This week I received a survey from the State Library and my state’s school library association, with a long list of questions about how the pandemic has affected library services and my work. After inquiring about ebooks, budgets, programming, teaching, safety, staffing, learning management systems, instructional technology, and more, there was this question tucked in near the end:
What is working for you for self-care?
The first thing that came to mind: binge-watching Schitt’s Creek.
I first tried watching it a few years ago, and I hated it. Didn’t even finish the first episode. I tried it again last spring because everyone was talking about it, and I kinda hated it again. I just didn’t like those people, the Roses. They felt like caricatures more than characters, and were of people I’d never choose to spend time with.
“You have to get past the first season,” people said. “It gets better in season two.”
So, last fall I went back for a third time, telling myself I would get through season 2 before giving up.
Now I’m in season 4 and doling out the episodes so they’ll last longer. Somewhere in season 3 it occurred to me that the Roses’ story is a perfect one for this time, when so many of us felt our lives turn upside down almost overnight. (I think March 13 will, like September 11, be a date I never forget.) Can’t we all relate, at least a little, to a family who lost almost everything they took for granted? And can’t we all take some comfort and pleasure in watching the process of them acclimate and put down roots in a place they never would have seen themselves in, much less chosen? It’s already clear to me (if not them) that they are far happier than they ever were in their old life. I hope that by the end of the story, it becomes clear to them, too.
I’d say the same is true for me, as well, living in Pandemic Land. This week, I was in a long Zoom meeting with a colleague/friend I’ve hardly “seen” this year but who was in the school I worked for last year. We had a lot of conversations before March 13 about how to manage the challenges of our jobs and lives. “How are things going?” she texted me afterward. “You look much less stressed somehow.”
I answered: “Sometimes reaching a point of awful you really can’t do anything about gives you a permission to let go that is freeing.”
That night, I fell asleep in front of Netflix’s The Minimalists, but not before hearing and thinking about its primary message: We are so consumed with having physical things that we forfeit the intangible ones that make us truly happy–time, community, creativity, meaningful accomplishment, rest, health (personal and global). There are some things in my life that are hugely challenging–more challenging than they’ve ever been, maybe–but my friend was seeing something true: I am less stressed. I have fewer obligations and fewer life chores and more time than I’ve ever had for long conversations, leisurely meals, neighborhood walks, and serious contemplation. I’ve begun moving through my days at a slower pace, doing what I reasonably can rather than what some unreasonable voice is telling me I should. (No one seems to have noticed or, if they have noticed, to have cared.) That voice has gone mostly silent.
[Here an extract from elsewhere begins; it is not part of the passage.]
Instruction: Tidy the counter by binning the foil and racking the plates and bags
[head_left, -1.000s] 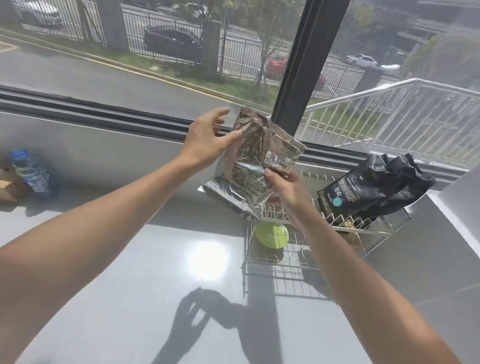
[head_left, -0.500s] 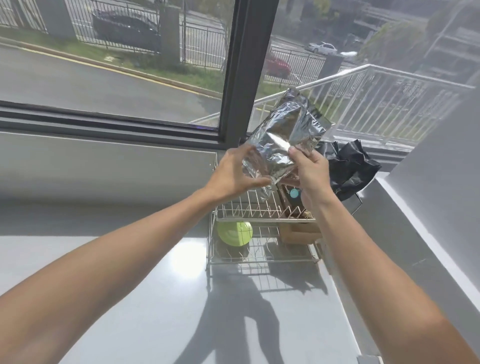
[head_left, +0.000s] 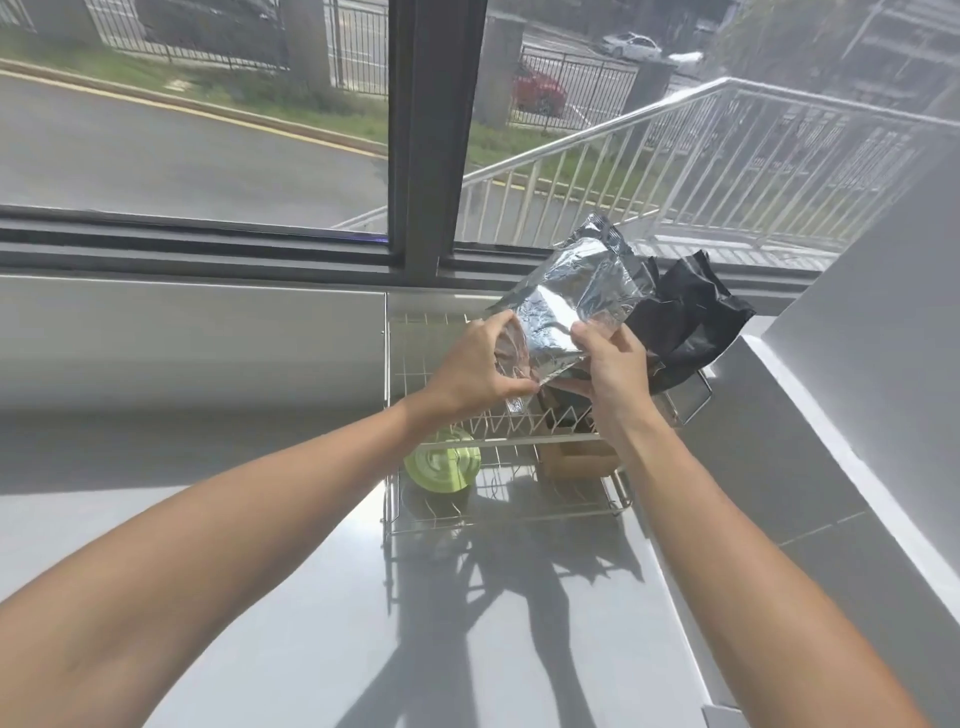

My life–not unlike the Roses’–is much smaller than it once was. There are people and places I deeply miss, but most of what has fallen away I do not. My connections to what and who remains are deeper. I don’t know that I am happier; the departure of Busyness made it easier for Hard Things to come in. But on the whole, I am calmer. I am finding that letting some of those hard things claim space has been easier than fighting to hold the door against them.
I’m glad I went back for a third try with this story, and I’m glad I watched it from the beginning. As is always true, you need the dark to more fully appreciate the light. I’m beginning to love these characters it was easy to hate before I got to know them. I love them more for seeing how they’ve grown. I love the reminder that stories and time have to intersect in the right way; 2017 wasn’t the right time for this story for me. I love, too, a corollary reminder about story: That you just need to tell the story you need to tell, wherever and however you can tell it. The Levys were developing and shopping this story well before the time Roses’ fall might be seen as metaphorical for so many things that have fallen in recent years, and they had a hard time selling it. Once they started telling it, it took a good while to catch on. They just kept telling the story, though, trusting (I imagine) that it was reaching who it needed to.
So, in addition to listing “holding boundaries” and “reciting the Serenity Prayer” as self-care that’s working for me, I also listed “binge-watching Schitt’s Creek.” Spending time with this story is good for me. I hate to think of it ending, but I suspect that by the time it does, I won’t need it in the same way. It’s already imprinting upon and shaping my own. It’s clear that they will never go back to what they once were, and over the past few weeks, as vaccines and political pressure on schools are harbingers of another set of new changes coming my way, I’ve realized that I won’t, either.